Start of Material to process
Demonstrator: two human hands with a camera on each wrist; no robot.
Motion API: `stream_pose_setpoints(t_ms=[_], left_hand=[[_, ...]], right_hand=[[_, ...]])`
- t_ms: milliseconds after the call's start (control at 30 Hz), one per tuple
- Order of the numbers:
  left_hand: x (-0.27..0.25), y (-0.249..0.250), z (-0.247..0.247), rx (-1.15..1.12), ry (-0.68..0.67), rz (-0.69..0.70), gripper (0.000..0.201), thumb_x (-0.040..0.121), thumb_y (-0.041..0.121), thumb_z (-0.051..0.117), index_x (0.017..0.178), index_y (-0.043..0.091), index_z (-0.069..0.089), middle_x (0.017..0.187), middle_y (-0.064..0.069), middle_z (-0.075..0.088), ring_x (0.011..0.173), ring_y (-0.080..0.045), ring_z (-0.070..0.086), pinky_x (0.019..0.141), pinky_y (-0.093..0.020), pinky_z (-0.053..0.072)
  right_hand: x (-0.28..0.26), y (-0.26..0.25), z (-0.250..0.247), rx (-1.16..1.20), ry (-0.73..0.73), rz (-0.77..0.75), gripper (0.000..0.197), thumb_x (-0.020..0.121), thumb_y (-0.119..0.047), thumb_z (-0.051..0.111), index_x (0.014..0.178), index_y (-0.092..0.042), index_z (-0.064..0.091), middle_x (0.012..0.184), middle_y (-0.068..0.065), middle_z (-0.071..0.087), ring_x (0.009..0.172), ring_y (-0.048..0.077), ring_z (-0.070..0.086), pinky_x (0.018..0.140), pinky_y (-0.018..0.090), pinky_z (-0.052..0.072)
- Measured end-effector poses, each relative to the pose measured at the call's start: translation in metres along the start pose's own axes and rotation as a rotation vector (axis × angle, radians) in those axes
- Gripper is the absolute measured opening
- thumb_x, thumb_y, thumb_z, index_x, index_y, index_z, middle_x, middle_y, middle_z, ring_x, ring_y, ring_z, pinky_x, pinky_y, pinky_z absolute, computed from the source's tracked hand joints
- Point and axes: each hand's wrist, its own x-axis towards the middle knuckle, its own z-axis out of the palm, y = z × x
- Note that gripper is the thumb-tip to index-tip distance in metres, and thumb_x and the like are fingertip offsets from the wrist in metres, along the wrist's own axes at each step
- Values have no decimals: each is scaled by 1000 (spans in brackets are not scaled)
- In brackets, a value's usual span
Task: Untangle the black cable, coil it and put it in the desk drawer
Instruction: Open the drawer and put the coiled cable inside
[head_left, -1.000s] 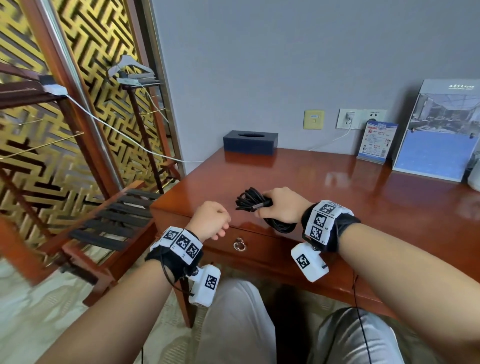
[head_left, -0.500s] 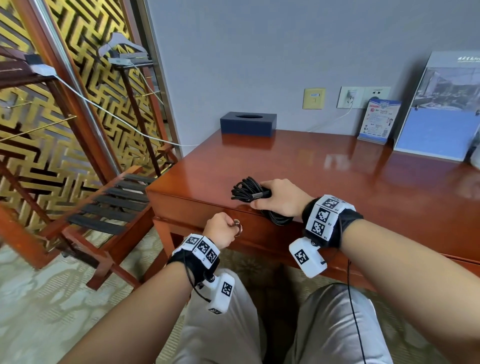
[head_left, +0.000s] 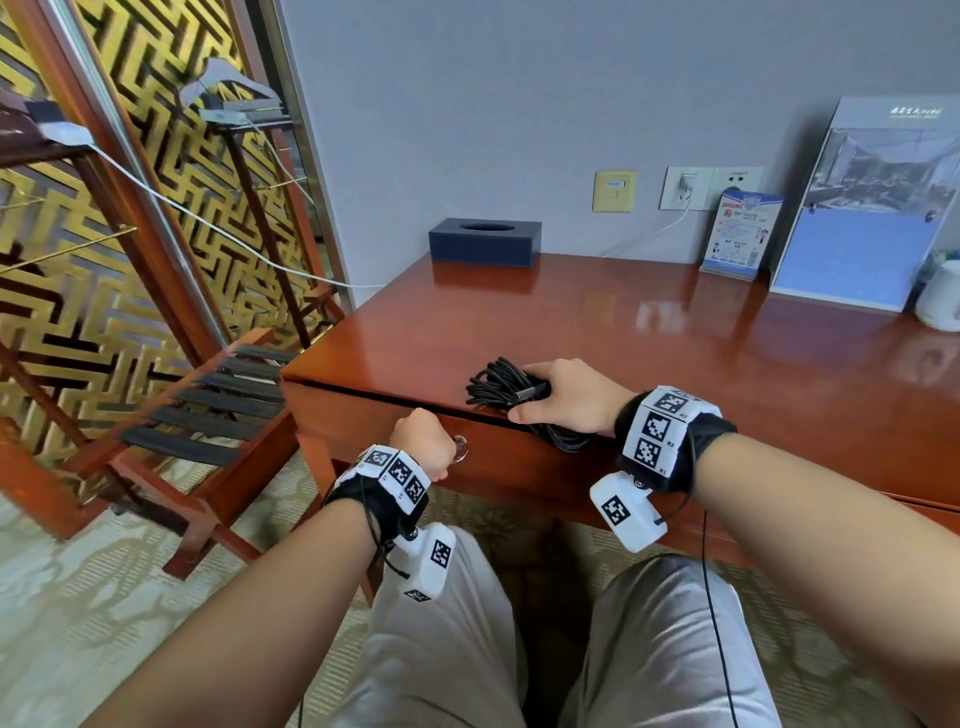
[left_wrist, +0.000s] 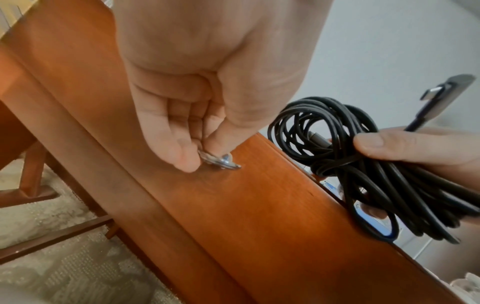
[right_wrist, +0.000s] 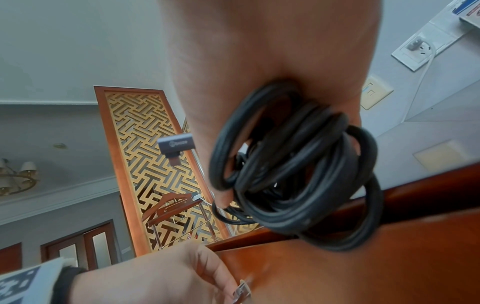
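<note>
The black cable (head_left: 498, 387) (left_wrist: 345, 164) (right_wrist: 293, 170) is bundled into a coil, and my right hand (head_left: 566, 397) grips it at the front edge of the red-brown desk (head_left: 649, 353). Loops hang down over the drawer front (head_left: 519, 467) (left_wrist: 259, 205). A grey plug (left_wrist: 446, 96) (right_wrist: 176, 145) sticks out of the coil. My left hand (head_left: 426, 447) (left_wrist: 197, 152) pinches the metal ring pull (head_left: 460, 448) (left_wrist: 221, 161) (right_wrist: 242, 292) of the drawer. A thin dark gap shows along the drawer's top edge.
A dark blue tissue box (head_left: 485, 241) stands at the desk's back left. A leaflet stand (head_left: 740, 234), a large brochure (head_left: 867, 208) and a white kettle (head_left: 940, 304) line the back right. A wooden luggage rack (head_left: 208, 415) stands left of the desk. My knees (head_left: 519, 649) are below the drawer.
My left hand dropped from beside the desk edge to the drawer front and took hold of the ring pull. The right hand stayed on the coil.
</note>
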Motion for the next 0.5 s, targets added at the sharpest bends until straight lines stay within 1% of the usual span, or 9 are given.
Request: stream_pose_setpoints(t_ms=[33, 133, 233, 267, 333, 400, 433, 500], left_hand=[[-3, -2, -2, 5, -3, 11, 5, 75, 4, 72, 80, 4, 70, 81, -15, 72, 70, -33, 73, 64, -46, 62], [-10, -7, -7, 27, -16, 50, 8, 75, 4, 71, 83, 6, 70, 81, -15, 72, 70, -32, 72, 62, -46, 62], [-26, -7, -15, 69, -28, 81, 6, 79, 6, 69, 84, 6, 71, 74, -14, 72, 66, -30, 72, 59, -43, 62], [-31, -9, -19, 95, -51, 85, 6, 81, 7, 67, 84, 4, 71, 71, -14, 72, 65, -29, 73, 60, -43, 62], [-40, -9, -32, 175, -140, 100, 10, 82, 10, 67, 84, 2, 72, 69, -13, 73, 63, -26, 73, 63, -43, 62], [-48, -3, -47, 284, -199, 144, 11, 78, 14, 67, 78, 5, 74, 68, -9, 74, 61, -25, 73, 65, -41, 63], [-51, 4, -55, 342, -183, 180, 11, 76, 18, 67, 76, 8, 73, 68, -7, 74, 63, -25, 73, 67, -41, 63], [-57, 20, -68, 395, -98, 275, 11, 75, 24, 67, 75, 14, 73, 73, -3, 73, 71, -25, 71, 74, -39, 61]], right_hand=[[0, 0, 0, -1, -4, 2, 74, 76, -55, 71, 139, -21, 52, 124, 0, 66, 111, 18, 62, 98, 37, 49], [-2, -3, 0, 13, -26, -12, 64, 78, -52, 71, 133, -23, 58, 116, -3, 69, 105, 16, 64, 98, 38, 50], [-6, -5, -2, 9, -39, -28, 61, 79, -51, 71, 132, -23, 59, 114, -4, 70, 104, 15, 64, 98, 38, 49], [-7, -5, -2, 8, -44, -32, 57, 79, -51, 71, 129, -24, 61, 111, -5, 71, 102, 14, 65, 97, 38, 50], [-10, -7, -3, 20, -53, -40, 54, 78, -52, 72, 124, -25, 63, 106, -6, 72, 99, 13, 66, 96, 39, 50], [-14, -7, -6, 29, -50, -42, 59, 78, -52, 72, 129, -24, 60, 111, -5, 71, 102, 13, 65, 98, 38, 49], [-16, -8, -9, 26, -48, -40, 62, 79, -51, 72, 133, -22, 58, 114, -4, 70, 104, 14, 64, 99, 36, 48], [-20, -10, -15, 24, -47, -40, 62, 81, -47, 73, 135, -22, 56, 115, -4, 69, 104, 14, 63, 98, 34, 48]])
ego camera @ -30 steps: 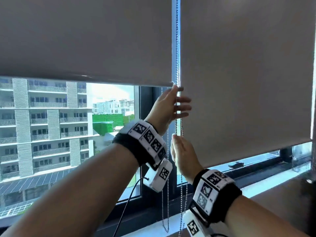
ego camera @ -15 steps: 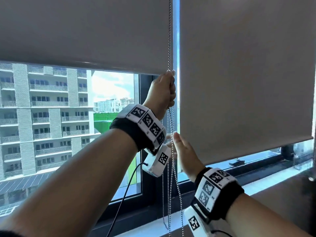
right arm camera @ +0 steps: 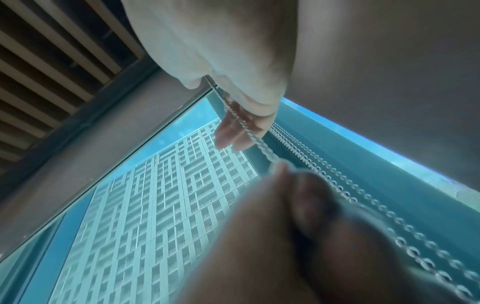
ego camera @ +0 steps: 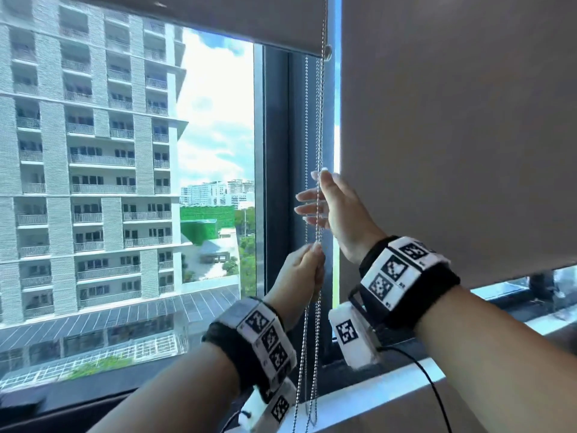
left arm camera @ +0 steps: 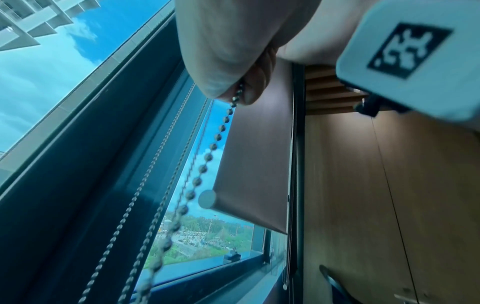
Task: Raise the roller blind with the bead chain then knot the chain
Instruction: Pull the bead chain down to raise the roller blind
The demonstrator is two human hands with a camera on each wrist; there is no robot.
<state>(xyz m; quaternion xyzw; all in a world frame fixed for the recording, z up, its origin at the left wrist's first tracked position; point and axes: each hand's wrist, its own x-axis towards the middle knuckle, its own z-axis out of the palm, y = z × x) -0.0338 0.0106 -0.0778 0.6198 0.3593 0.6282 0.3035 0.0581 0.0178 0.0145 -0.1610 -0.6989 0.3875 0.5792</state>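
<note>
The grey roller blind point(ego camera: 218, 14) on the left window is raised near the top of the head view, its bottom bar ending in a cap point(ego camera: 327, 51). The metal bead chain point(ego camera: 318, 120) hangs beside the dark window post. My left hand point(ego camera: 312, 260) grips the chain in a fist, low down. The left wrist view shows beads point(left arm camera: 207, 157) running out from between its curled fingers point(left arm camera: 249, 90). My right hand point(ego camera: 323, 179) is above it and pinches the same chain point(right arm camera: 259, 144) between thumb and forefinger, with its other fingers point(right arm camera: 228, 131) spread straight.
A second grey blind point(ego camera: 452, 135) covers most of the right window, just behind my right wrist. The dark post point(ego camera: 278, 182) stands behind the chains, and a pale sill point(ego camera: 390, 382) runs below. A black cable point(ego camera: 434, 389) hangs from my right wrist. Wood panelling point(left arm camera: 363, 185) is at the far right.
My left hand has come down from high on the chain, still gripping it, and the left blind has risen. My right hand has moved up above the left and taken the chain.
</note>
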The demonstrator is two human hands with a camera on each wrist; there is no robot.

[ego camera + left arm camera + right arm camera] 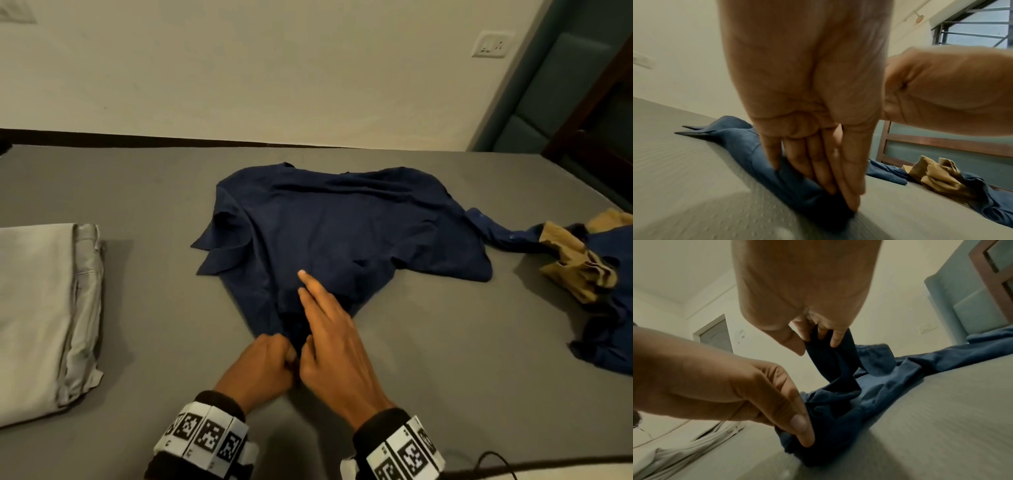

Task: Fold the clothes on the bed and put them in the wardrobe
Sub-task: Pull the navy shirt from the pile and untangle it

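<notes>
- The left hand (258, 368) is curled, thumb and fingers pinching the near hem of a navy shirt (329, 229); the right wrist view shows its thumb (797, 426) pressed onto a bunched fold of the cloth.
- The right hand (334, 363) sits just beside it, the two hands touching. In the head view two fingers (310, 284) lie straight along the shirt; in the right wrist view the other fingers and thumb pinch a raised fold of the dark cloth, lifted a little off the rest.
- The shirt lies spread on a grey bed (445, 342), collar toward the far wall, the near end gathered to a point under the hands. One sleeve trails to the right.
- That sleeve reaches a loose heap at the bed's right edge: a tan garment (575, 267) tangled with more blue cloth (613, 346).
- On the left, well apart from the shirt, lie folded light grey trousers (44, 308).
- Behind the bed stands a pale wall with a switch plate (491, 44), and a padded headboard (548, 113) to the right.
</notes>
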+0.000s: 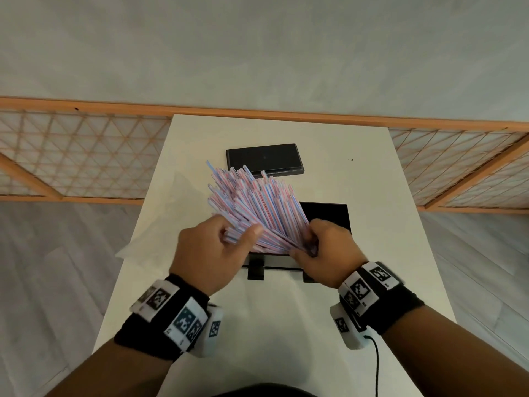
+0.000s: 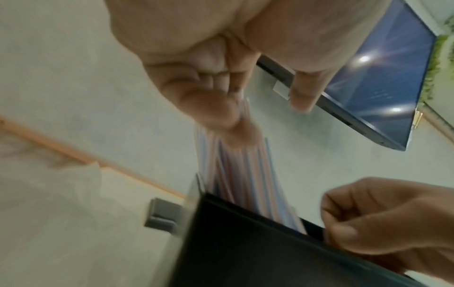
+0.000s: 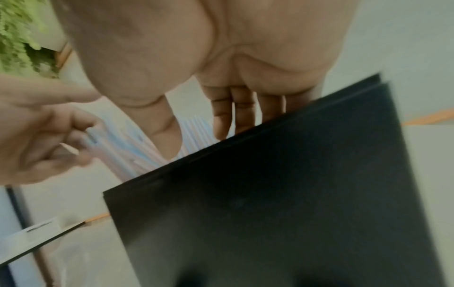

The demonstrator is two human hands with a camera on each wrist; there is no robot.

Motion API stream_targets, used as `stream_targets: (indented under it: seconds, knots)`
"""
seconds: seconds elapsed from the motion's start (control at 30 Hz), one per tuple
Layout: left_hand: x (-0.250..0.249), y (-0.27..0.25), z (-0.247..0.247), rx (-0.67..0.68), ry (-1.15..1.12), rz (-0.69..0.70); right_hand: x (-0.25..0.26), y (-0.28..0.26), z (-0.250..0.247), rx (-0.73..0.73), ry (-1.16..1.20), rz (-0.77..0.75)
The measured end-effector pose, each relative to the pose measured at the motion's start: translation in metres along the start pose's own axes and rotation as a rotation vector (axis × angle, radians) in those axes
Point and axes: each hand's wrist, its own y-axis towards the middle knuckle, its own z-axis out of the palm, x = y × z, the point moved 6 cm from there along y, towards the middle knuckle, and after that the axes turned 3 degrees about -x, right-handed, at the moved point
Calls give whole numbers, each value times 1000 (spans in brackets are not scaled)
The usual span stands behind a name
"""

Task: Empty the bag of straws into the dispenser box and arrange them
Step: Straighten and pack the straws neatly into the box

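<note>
A thick bundle of red, blue and white striped straws (image 1: pixel 254 202) fans up and to the left out of the open black dispenser box (image 1: pixel 329 216) in the middle of the white table. My left hand (image 1: pixel 243 233) grips the bundle from the left, thumb across it. My right hand (image 1: pixel 306 245) holds the straws' lower ends at the box's front edge. The left wrist view shows the straws (image 2: pixel 236 174) dropping into the box (image 2: pixel 245 248). In the right wrist view my thumb presses the straws (image 3: pixel 137 141) above the box wall (image 3: pixel 270 194). The box's inside is hidden.
The box's flat black lid (image 1: pixel 264 161) lies on the table behind the straws. A crumpled clear plastic bag (image 1: pixel 154 222) lies at the table's left edge (image 1: pixel 134 233). A wooden lattice screen (image 1: pixel 86 156) stands behind the table. A dark wall screen (image 2: pixel 380 81) shows in the left wrist view.
</note>
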Motion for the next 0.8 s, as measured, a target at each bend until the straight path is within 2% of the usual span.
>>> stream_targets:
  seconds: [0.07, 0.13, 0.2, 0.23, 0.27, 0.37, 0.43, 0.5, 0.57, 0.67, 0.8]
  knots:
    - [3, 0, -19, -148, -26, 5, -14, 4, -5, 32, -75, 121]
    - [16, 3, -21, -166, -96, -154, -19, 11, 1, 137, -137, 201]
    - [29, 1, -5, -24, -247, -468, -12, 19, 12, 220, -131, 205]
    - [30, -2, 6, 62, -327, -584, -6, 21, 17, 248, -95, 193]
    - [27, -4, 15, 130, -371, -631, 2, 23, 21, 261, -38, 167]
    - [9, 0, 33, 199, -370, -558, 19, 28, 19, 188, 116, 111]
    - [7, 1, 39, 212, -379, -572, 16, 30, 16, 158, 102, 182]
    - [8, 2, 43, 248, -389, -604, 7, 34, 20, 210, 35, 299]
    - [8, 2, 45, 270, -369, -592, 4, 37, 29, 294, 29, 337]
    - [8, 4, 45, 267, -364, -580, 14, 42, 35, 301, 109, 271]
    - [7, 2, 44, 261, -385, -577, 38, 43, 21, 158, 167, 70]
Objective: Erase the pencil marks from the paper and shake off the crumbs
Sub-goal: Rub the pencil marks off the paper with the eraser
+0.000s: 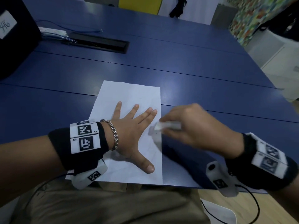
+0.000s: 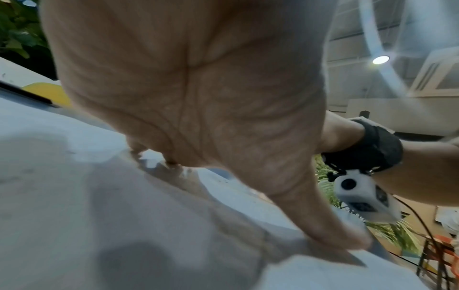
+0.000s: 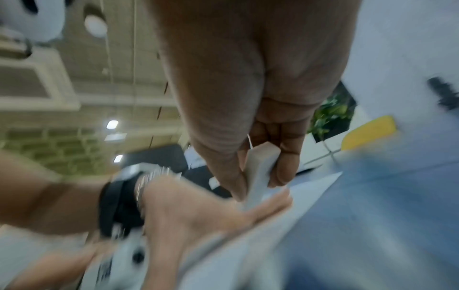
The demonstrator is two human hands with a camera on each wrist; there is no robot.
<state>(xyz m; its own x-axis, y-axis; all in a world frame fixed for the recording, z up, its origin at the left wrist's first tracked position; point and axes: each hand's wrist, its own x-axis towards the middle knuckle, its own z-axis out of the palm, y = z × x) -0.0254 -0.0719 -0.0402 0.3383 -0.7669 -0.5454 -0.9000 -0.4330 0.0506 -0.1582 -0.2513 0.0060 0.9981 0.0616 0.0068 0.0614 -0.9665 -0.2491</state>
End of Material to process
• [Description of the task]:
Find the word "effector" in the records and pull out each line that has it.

• [Final answer]:
- Measured end-effector poses, each relative to the pose measured at the call's start: translation in metres along the start pose's own axes and rotation as a rotation vector (axis × angle, radians) in those axes
The measured end-effector pose, each relative to the pose measured at the motion's start: translation in metres along the start pose's own axes and rotation as a rotation vector (axis × angle, radians) in those axes

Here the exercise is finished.